Winston was born in Camp Lejeune, North Carolina where his father was stationed in the United States Marine Corps and his mother was a teacher at a public school. When his father retired from service, Winston and his family relocated to Brooklyn, New York. As a child of a Marine and an elementary school teacher, the significance of education, public service and a strong work ethic were instilled in Winston at an early age. In years following, Winston furthered his education at Davidson College where he earned a Bachelor’s degree in anthropology and was also a two-time letterman on the football team.
Before becoming a politician, Winston was an activist during the 2016 protest over the fatal shooting of Keith Lamont Scott. Echoing the Black Lives Matter rallies during previous years, protesters in Charlotte took to the streets in a call for an end to inequality and police brutality against people of color. During the protest, Winston was captured in the center of a moving image, where he stood shirtless and with his fist raised, facing a line of police wearing riot gear and holding batons. This photograph captivated many by memorializing Winston as a prominent figure of the protest.
“I know the fist did make a statement. It allowed me to say everything I wanted to say,” Winston said. He explained how his life changed on that night alongside Charlotte’s trajectory as a whole.
Although Winston says that the photo did not directly cause him to run for City Council, he explains that his presence at various protests and his willingness to get involved put him in contact with community leaders.
Faced with the question of “If not now, then when?” Winston took advantage of his growing popularity and ran for public office. Nearly a year after the protest, Winston was elected in 2017 as an at-large member and is serving his first term on Charlotte City Council. Winston strives to end inequalities in Charlotte by executing involvement for those communities who have, in the past, been left out of the decision-making process. In doing so, he hopes to change the civic system to get more people to participate and pledges to promote new leadership within our surrounding communities.

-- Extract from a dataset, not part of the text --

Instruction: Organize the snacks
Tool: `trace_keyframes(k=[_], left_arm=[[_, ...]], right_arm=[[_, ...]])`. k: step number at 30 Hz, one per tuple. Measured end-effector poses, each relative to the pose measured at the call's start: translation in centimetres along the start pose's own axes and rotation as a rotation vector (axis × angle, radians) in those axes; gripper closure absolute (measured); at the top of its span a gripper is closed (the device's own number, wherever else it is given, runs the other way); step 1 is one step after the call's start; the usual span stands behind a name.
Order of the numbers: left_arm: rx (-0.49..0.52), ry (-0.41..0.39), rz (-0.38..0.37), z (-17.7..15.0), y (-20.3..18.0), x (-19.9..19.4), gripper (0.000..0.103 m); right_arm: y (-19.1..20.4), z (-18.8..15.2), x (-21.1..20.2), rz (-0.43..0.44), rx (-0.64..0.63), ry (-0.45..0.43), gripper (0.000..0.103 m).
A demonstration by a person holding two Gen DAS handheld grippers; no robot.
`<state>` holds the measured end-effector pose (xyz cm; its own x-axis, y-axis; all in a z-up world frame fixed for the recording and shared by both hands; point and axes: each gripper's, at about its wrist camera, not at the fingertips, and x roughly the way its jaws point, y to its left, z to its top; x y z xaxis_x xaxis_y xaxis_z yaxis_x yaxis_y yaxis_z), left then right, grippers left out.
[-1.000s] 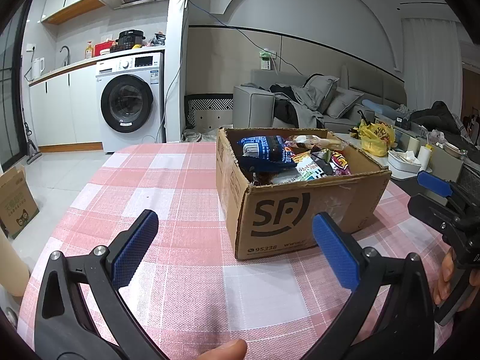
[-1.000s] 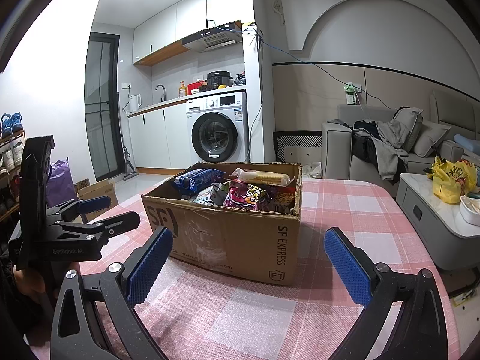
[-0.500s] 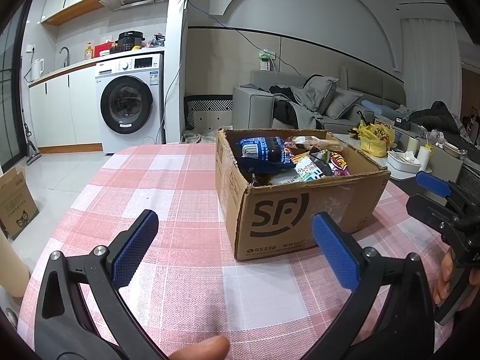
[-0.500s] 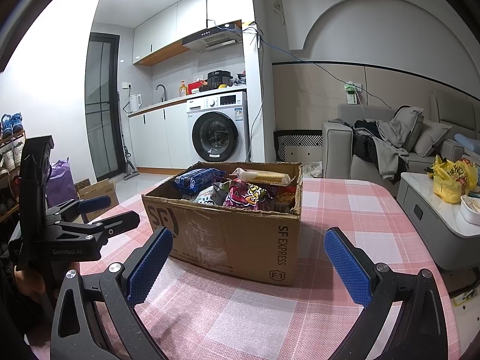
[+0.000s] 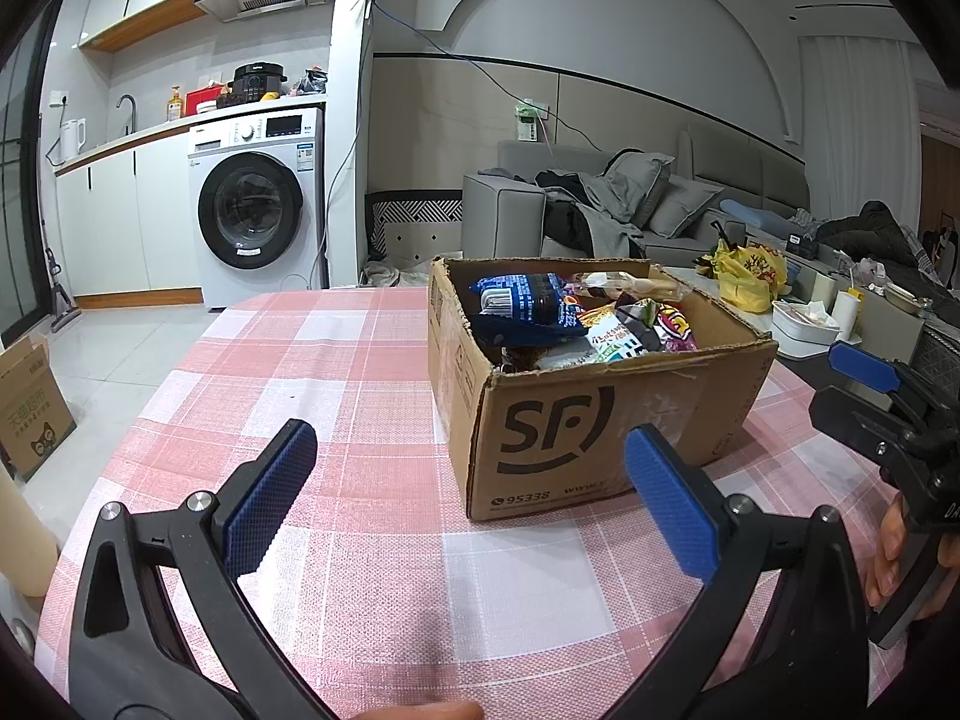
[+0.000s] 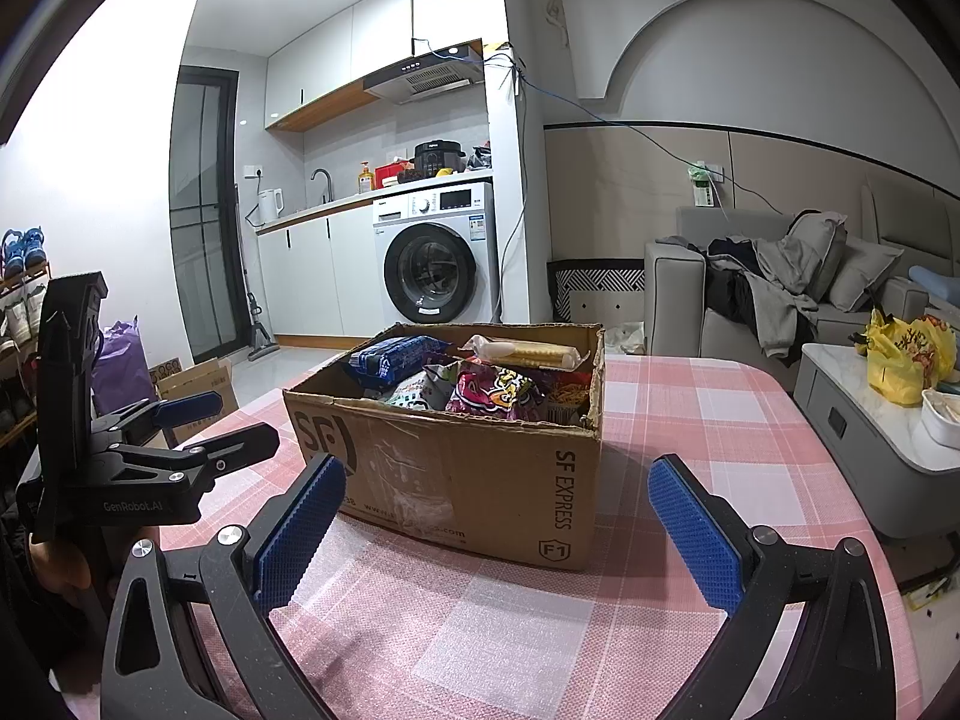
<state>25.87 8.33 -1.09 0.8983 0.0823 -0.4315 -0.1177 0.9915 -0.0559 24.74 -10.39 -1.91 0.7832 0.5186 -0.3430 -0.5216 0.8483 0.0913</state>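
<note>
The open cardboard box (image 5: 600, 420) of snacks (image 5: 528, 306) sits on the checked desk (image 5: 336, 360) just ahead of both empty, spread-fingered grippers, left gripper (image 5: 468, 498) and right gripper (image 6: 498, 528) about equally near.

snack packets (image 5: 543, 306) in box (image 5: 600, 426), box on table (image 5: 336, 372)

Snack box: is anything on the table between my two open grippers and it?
Nothing visible. Only bare checked tablecloth lies between the left gripper and the cardboard box, and likewise ahead of the right gripper. The snacks sit behind the box's near wall, so reach in from above.
</note>
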Motion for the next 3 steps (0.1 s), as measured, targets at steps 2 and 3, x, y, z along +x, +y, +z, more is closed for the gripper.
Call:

“There is no right way to be an activist,” said Winston. “I believe that conversation is action, and with the willingness of people, we can direct that action specifically to fix those systems.”
Winston encourages people to voice their opinions by remaining elevated and informed of what is happening around you in your city, by supporting others in making a change and by staying involved in your community.
Reflecting on his past encounters, Winston said there was a lesson to be learned, not only for himself, but for others as well.
“I want people to take from the picture that I’m willing to have the uncomfortable and inconvenient conversations,” he said. “I’m willing to stand up for everybody to have those conversations.
“I think that’s the idea of America. We have to be willing to get out of our comfort zones and stand in the middle and try to find some common ground, however difficult or painful that may be.”